Form and Content
Robert Louis Stevenson’s The Black Arrow is the story of a young man’s maturation during the mid-fifteenth century, when England was torn by thirty years of civil war, known as the Wars of the Roses. As such, the novel combines several important conventions of historical fiction, as well as those of the coming-of-age novel: The hero learns about himself and his place in a world fraught with danger and violence. The internal narrative of events in the life of the young hero and the external events concerning warfare between two English royal houses are mixed in this complex novel. Ultimately, the two skeins are inextricably tangled, as national events give Dick Shelton the means to discover who he really is and who he wants to be.

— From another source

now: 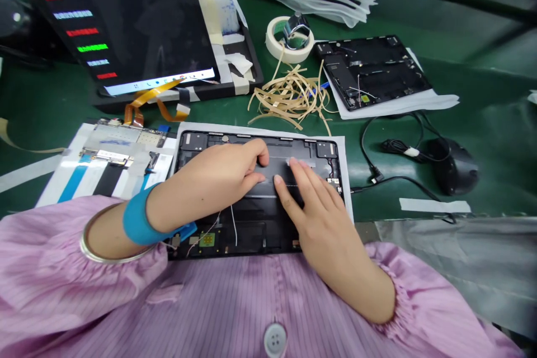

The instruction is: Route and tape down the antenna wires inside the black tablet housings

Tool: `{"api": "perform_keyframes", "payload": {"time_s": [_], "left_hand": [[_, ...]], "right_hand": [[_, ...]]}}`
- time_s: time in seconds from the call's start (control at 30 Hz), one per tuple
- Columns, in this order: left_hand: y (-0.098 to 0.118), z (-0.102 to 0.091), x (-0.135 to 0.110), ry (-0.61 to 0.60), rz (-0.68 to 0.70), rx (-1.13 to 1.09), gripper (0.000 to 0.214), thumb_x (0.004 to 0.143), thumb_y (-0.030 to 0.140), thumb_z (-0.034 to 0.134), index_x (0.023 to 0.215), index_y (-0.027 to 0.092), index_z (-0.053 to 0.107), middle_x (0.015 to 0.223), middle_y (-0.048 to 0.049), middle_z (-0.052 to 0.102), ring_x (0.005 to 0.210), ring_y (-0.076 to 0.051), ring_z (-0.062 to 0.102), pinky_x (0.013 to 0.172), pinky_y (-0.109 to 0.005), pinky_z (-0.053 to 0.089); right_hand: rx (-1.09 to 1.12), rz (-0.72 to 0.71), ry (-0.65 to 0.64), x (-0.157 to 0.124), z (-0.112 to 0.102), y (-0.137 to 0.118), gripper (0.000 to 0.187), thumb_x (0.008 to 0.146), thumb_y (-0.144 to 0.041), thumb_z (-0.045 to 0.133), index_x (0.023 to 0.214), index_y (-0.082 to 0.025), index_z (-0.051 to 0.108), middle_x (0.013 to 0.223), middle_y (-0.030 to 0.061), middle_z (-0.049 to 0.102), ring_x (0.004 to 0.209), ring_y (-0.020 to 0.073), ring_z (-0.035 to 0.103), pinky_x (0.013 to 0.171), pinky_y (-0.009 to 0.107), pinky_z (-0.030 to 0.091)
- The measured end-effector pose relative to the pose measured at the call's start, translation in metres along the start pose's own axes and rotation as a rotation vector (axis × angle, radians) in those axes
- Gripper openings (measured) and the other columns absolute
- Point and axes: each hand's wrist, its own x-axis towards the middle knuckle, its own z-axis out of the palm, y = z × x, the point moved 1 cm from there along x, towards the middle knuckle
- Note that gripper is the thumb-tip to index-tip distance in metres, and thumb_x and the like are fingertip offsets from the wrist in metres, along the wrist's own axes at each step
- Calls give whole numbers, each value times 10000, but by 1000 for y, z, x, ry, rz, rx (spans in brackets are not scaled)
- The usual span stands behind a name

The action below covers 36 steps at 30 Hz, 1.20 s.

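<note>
A black tablet back housing (260, 229) lies on a white sheet (346, 179) directly in front of me, with thin white wires and a small gold-coloured board at its near edge. My left hand (222, 170) rests across it, fingers curled together, tips on a dark flat panel (285, 176). A blue wrist strap (140, 218) and a metal bangle circle that wrist. My right hand (314, 212) lies beside it, fingers spread, tips touching a pale strip (291, 163) on the panel. The hands hide much of the panel.
Tan rubbery strips (291, 95) lie in a heap beyond the housing, near a masking tape roll (289, 39). A taped dark screen (126, 28) stands at back left. A second housing (371, 70) sits at back right, and a black cabled device (451, 166) lies on the green mat (482, 123) at right.
</note>
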Motion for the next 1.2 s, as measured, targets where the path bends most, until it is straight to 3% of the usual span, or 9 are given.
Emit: {"api": "perform_keyframes", "payload": {"time_s": [0.33, 0.8, 1.2], "left_hand": [[-10, -20, -13, 9, -50, -170, 246, 830, 337, 575, 1030, 202, 527, 695, 27, 616, 611, -137, 572, 576, -260, 372], [-17, -19, -20, -27, -143, -230, 167, 801, 208, 501, 967, 215, 516, 610, 62, 577, 549, -117, 530, 527, -250, 360], [-24, -18, -19, -24, -119, -174, 147, 807, 197, 499, 952, 226, 507, 625, 71, 577, 553, -108, 516, 528, -248, 332]], "right_hand": [[26, 26, 15, 2, 5, -2, 533, 847, 14, 378, 1359, -85, 489, 1423, 264, 389, 1316, 373, 392, 960, 528, 459], [-9, -30, 55, 7, 5, -2, 489, 861, 13, 362, 1316, -47, 530, 1343, 247, 483, 1220, 354, 485, 902, 487, 503], [-14, -40, 45, 10, 6, -3, 473, 871, -7, 373, 1314, -49, 533, 1342, 241, 486, 1207, 355, 500, 891, 486, 521]]}}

The intermingling of personal and national concerns dominates this fascinating novel. Shelton, the son of the former lord of Tunstall Manor, has been reared by Sir Daniel Brackley, to all appearances a virtuous, although stern, nobleman. He begins to learn the truth about Brackley, however, when an outlaw, John Amend-all, vows revenge against Brackley and his followers. Shelton finds a threatening message in which Amend-all pledges to kill the murderer of Sir Harry Shelton, the young hero’s father. After Shelton learns that Brackley may have been responsible for the murder, he is profoundly shaken, having realized that things are not always as they seem.
Shelton begins to look into his father’s murder...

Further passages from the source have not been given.